Peripheral Control Unit

In the previous article I hooked up a speaker and loading my game Robot Fire from a custom ROM produced the appropriate sounds. Next was to test FPGABee with some other software, but making custom a ROM for each was going to become tedious so I began thinking about implementing the cassette tape interface - but ended up adding a second CPU.

Designing FPGABee's Cassette Interface

I considered two approaches for the cassette I/O:

A physical interface - hooking some I/O pins to a little circuit and playing the tape recordings from an iPod/iPhone.
A virtual interface - something that could read digital cassette recording files from memory storage and render the appropriate signals for the Microbee to listen to.

In the end I decided to go with the virtual interface - mainly because I'm better at coding than designing and building analog electronic circuits, but also because I figured the virtual interface would be easier to use. I might do the physical interface at a later date.

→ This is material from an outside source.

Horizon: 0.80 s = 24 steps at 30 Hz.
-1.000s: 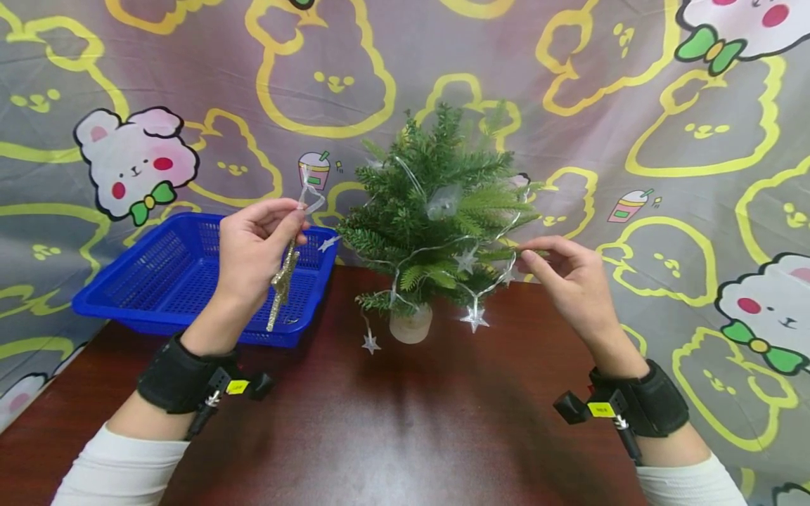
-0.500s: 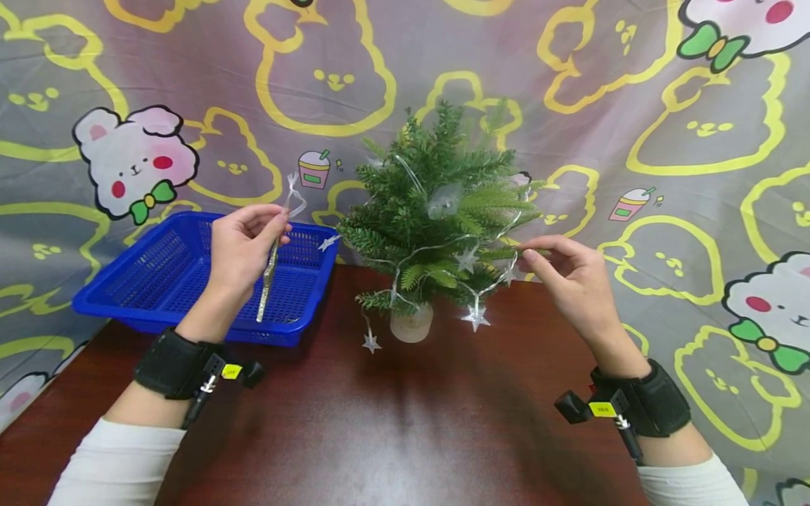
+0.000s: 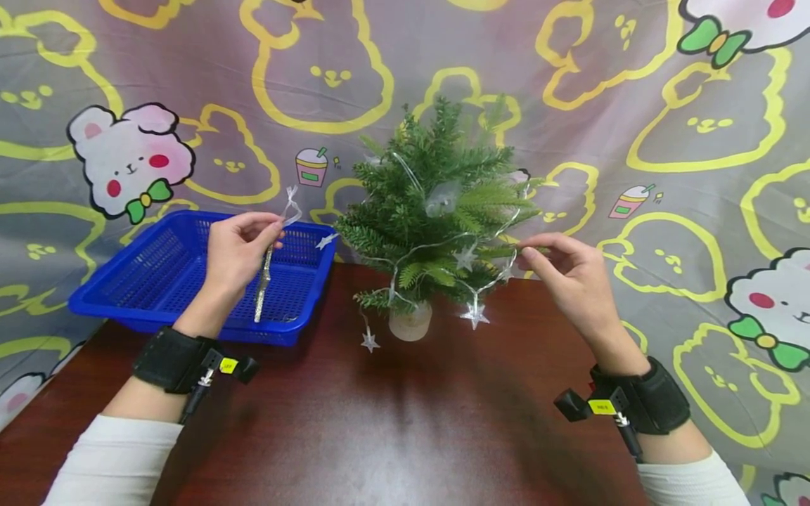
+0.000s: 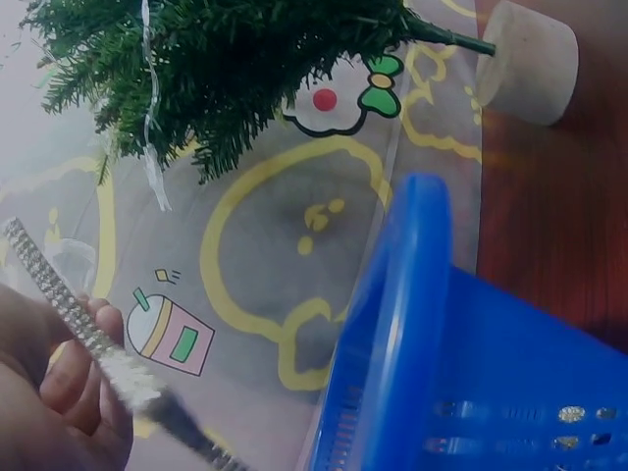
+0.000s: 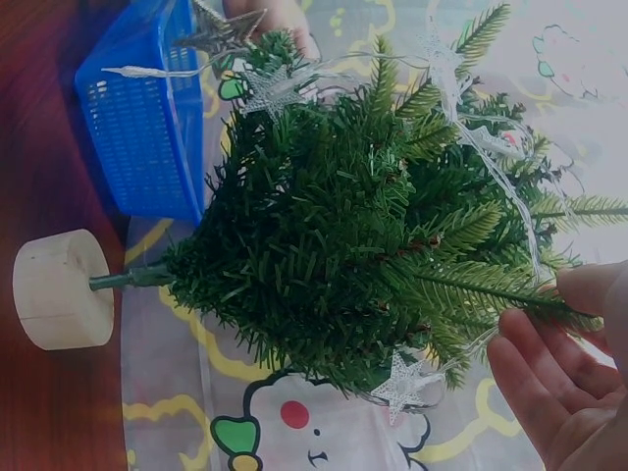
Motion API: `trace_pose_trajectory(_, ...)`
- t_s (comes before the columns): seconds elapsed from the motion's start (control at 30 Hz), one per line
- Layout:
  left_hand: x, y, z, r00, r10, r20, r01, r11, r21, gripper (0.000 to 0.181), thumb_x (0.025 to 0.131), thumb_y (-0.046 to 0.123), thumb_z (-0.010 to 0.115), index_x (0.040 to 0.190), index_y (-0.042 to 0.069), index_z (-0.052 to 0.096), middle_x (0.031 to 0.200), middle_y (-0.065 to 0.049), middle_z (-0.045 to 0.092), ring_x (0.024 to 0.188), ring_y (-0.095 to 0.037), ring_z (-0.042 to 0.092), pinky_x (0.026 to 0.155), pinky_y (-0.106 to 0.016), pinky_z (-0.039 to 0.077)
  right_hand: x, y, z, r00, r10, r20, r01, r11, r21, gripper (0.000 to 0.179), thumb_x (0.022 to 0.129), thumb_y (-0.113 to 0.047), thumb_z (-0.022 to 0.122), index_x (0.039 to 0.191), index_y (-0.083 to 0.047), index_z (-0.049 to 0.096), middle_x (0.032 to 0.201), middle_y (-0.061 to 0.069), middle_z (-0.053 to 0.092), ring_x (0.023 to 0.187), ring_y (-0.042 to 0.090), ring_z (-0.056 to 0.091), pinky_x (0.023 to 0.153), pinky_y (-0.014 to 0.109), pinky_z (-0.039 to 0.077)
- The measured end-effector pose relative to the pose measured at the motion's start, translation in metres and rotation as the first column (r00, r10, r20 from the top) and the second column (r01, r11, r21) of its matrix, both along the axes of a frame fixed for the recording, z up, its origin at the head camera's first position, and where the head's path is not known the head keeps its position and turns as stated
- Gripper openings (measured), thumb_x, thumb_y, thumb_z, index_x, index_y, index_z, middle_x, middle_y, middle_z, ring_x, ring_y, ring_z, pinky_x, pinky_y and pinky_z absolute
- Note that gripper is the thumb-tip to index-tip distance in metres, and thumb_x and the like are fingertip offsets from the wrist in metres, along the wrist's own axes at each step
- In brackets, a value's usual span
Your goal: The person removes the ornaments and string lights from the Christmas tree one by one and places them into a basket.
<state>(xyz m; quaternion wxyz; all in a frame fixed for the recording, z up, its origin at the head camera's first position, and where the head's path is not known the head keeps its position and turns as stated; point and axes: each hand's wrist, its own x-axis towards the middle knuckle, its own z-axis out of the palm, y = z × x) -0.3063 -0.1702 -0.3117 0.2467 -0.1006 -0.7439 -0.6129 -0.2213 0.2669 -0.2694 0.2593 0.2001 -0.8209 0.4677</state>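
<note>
Left hand (image 3: 237,251) shifted left, slightly down, away from tree (image 3: 395,207); basket (image 3: 190,320) just beyond it. Pinches glittery star (image 3: 263,281) hanging below fingers, now edge-on, ribbon (image 3: 292,207) above. Right hand (image 3: 569,281) unmoved, pinching branch (image 5: 461,283). Star farther from branch; work looks unfinished.

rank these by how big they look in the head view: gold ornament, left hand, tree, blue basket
1. Blue basket and tree: too close to rank; the basket looks wider, the tree taller
2. Left hand
3. Gold ornament, showing only as a thin strip
</note>
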Motion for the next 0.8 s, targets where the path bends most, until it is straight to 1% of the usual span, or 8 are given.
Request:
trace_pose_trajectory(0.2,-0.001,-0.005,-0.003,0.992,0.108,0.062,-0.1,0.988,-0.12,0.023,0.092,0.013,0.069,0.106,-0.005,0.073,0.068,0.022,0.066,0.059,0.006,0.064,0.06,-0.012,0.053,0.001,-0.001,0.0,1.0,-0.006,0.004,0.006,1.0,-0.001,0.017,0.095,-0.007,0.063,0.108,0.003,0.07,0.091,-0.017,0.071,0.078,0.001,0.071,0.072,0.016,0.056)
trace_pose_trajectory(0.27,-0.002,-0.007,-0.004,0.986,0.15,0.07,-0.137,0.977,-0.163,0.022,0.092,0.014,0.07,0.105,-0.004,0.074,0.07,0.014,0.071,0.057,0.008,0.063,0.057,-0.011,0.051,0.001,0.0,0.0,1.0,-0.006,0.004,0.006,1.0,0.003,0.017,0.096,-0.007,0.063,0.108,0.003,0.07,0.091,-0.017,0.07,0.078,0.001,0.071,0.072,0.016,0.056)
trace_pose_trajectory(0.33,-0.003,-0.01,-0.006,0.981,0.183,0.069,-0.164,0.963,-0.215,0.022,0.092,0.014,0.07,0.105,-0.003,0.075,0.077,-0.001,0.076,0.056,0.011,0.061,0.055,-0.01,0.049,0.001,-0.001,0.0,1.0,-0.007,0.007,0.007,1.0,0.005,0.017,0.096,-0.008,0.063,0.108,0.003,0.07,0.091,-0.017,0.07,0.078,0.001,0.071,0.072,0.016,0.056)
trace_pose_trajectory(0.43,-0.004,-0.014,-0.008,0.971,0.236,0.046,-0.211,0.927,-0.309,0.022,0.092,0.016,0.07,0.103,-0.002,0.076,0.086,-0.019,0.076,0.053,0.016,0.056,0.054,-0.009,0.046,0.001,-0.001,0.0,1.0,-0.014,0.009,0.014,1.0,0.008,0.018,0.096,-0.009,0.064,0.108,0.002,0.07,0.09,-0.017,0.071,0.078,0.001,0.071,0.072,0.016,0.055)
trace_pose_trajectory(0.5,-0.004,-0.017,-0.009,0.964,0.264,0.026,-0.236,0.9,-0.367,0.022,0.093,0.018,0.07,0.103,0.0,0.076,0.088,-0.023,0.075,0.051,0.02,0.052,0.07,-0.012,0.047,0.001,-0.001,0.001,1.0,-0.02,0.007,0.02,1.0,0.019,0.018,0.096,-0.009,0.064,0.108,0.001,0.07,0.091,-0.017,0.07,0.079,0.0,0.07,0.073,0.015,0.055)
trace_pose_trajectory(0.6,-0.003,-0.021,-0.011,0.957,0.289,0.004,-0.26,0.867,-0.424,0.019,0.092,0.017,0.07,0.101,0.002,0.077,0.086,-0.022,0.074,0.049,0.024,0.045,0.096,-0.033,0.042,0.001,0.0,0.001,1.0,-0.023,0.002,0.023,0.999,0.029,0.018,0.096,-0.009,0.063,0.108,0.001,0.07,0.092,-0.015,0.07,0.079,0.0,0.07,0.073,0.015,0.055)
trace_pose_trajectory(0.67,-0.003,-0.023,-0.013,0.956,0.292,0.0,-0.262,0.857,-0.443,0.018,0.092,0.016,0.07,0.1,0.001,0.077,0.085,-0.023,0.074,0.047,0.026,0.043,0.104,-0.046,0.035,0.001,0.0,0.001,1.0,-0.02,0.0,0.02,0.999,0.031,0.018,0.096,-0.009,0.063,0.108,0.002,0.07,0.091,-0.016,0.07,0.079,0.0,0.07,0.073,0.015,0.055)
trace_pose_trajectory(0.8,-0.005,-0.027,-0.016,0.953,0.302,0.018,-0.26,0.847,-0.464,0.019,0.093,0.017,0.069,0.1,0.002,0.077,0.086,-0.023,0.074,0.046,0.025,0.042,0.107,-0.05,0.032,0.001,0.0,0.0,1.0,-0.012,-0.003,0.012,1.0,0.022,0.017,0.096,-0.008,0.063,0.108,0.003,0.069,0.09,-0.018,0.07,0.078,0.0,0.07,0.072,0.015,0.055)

The next step was to figure out how to actually generate these signals at which point I had two main options:

Design a circuit in VHDL to read a data file from somewhere and generate the tape signal, or
Embed a micro-controller of some sort and write code to generate the signal.

The custom circuit option didn't really appeal because it would have been quite involved and not very flexible. Embedding a micro-controller however seemed like a really good idea as I could imagine it being useful for other support functions down the track (eg: emulating disk drives, SD card reader support etc...). Given it's potential use, I decided to call it the "Peripheral Control Unit", aka PCU.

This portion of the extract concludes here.